# What is needed
What you return must be an exact copy of the lines in the listing below between the line holding "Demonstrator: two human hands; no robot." and the line holding "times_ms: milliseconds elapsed", inclusive, and nothing more.
──────────
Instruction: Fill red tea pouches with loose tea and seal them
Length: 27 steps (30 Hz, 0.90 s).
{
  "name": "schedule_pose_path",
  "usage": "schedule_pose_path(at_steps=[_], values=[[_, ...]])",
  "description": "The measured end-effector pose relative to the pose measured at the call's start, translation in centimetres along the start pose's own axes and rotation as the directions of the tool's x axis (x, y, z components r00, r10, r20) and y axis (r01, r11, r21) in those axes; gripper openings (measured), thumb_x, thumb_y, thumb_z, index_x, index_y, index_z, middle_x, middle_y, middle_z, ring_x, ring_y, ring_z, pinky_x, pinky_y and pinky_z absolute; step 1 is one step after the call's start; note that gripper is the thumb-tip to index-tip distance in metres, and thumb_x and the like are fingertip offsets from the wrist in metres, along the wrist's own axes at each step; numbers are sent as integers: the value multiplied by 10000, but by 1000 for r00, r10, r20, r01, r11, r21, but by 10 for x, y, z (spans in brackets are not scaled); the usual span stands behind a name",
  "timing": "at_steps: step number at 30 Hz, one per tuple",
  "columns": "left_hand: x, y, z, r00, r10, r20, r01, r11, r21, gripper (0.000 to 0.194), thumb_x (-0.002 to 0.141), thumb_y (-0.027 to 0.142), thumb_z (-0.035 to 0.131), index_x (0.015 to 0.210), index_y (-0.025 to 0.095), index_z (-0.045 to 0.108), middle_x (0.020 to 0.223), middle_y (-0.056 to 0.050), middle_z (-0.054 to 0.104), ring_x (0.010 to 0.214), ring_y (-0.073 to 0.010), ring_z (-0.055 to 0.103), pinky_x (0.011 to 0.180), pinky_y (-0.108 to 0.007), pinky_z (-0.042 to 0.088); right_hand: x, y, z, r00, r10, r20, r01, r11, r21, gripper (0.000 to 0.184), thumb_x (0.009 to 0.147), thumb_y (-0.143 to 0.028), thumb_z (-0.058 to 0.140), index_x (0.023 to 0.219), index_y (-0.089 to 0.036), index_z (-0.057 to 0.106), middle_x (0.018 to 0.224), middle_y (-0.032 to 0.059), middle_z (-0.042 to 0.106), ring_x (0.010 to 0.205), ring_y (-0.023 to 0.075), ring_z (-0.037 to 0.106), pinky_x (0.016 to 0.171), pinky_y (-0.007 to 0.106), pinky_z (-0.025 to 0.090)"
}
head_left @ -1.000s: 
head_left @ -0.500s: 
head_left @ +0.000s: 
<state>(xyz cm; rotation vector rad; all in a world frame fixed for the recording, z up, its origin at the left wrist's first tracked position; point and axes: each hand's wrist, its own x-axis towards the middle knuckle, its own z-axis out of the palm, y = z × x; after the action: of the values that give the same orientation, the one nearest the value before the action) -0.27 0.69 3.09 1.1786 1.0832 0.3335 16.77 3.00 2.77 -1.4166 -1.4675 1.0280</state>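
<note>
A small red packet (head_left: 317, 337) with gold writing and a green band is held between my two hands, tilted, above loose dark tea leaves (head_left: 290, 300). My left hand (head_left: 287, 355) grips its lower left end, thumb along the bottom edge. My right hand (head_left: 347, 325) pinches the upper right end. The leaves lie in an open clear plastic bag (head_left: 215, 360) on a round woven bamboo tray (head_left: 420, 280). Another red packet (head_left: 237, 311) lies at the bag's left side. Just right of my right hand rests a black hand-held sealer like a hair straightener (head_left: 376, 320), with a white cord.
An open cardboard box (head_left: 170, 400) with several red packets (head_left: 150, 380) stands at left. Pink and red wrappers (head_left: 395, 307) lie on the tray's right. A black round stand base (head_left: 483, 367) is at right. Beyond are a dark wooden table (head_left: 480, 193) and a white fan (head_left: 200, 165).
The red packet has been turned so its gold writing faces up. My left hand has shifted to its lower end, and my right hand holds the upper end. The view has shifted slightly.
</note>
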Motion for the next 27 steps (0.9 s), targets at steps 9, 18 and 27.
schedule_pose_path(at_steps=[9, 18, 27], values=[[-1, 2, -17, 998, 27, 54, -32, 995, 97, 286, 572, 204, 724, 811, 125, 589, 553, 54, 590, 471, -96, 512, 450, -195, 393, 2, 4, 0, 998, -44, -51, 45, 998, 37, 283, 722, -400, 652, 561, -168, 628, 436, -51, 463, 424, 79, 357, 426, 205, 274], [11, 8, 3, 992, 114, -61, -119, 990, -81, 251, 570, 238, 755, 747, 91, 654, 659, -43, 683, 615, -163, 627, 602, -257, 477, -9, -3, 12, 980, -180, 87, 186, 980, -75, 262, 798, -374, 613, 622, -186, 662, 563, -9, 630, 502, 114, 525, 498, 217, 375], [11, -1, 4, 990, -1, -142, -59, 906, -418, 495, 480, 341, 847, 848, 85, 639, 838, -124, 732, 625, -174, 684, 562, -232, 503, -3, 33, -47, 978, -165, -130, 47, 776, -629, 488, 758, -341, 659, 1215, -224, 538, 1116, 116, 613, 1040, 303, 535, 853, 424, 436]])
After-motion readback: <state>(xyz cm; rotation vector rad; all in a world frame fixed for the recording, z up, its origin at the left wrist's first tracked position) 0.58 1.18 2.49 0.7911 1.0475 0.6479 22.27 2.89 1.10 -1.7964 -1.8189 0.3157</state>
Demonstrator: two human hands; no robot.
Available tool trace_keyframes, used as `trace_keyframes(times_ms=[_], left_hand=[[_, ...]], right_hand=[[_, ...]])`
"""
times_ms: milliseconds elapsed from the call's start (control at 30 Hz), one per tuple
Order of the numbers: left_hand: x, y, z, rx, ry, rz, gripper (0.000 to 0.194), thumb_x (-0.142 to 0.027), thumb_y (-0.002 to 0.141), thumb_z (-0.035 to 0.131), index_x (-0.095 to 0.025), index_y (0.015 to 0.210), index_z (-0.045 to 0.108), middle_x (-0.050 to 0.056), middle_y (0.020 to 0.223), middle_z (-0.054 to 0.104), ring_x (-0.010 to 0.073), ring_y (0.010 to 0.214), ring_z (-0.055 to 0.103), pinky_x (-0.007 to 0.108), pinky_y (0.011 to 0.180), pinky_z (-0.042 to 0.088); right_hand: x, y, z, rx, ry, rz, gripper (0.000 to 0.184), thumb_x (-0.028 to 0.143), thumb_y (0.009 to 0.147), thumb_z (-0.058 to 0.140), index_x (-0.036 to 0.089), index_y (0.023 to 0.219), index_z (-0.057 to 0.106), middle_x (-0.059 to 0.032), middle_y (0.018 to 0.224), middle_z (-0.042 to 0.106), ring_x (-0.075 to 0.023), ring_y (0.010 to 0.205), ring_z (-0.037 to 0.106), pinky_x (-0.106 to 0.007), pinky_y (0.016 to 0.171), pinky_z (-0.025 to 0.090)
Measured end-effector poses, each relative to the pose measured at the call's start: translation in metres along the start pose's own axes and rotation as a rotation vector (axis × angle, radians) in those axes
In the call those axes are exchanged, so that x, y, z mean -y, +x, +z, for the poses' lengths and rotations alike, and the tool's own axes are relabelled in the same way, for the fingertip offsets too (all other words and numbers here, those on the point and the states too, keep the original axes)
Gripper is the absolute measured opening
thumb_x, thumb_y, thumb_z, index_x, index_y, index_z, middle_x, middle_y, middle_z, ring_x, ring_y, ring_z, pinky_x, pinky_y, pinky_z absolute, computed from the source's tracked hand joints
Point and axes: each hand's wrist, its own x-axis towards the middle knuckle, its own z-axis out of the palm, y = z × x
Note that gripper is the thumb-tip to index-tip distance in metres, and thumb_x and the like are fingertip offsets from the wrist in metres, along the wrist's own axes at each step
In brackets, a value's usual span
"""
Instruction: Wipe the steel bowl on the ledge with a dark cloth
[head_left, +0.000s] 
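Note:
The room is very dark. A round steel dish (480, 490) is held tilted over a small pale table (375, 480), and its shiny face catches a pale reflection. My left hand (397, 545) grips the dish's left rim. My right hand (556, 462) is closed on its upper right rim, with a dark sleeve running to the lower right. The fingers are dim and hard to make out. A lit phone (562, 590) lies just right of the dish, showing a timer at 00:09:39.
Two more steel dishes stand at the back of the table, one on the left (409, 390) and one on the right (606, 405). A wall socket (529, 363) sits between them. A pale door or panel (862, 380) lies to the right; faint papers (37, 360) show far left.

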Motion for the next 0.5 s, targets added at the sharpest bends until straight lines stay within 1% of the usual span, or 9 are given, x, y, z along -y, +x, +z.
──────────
# Answer to this task
Demonstrator: two human hands; no robot.
Available tool trace_keyframes, used as `trace_keyframes(times_ms=[_], left_hand=[[_, ...]], right_hand=[[_, ...]])`
"""
times_ms: milliseconds elapsed from the call's start (control at 30 Hz), one per tuple

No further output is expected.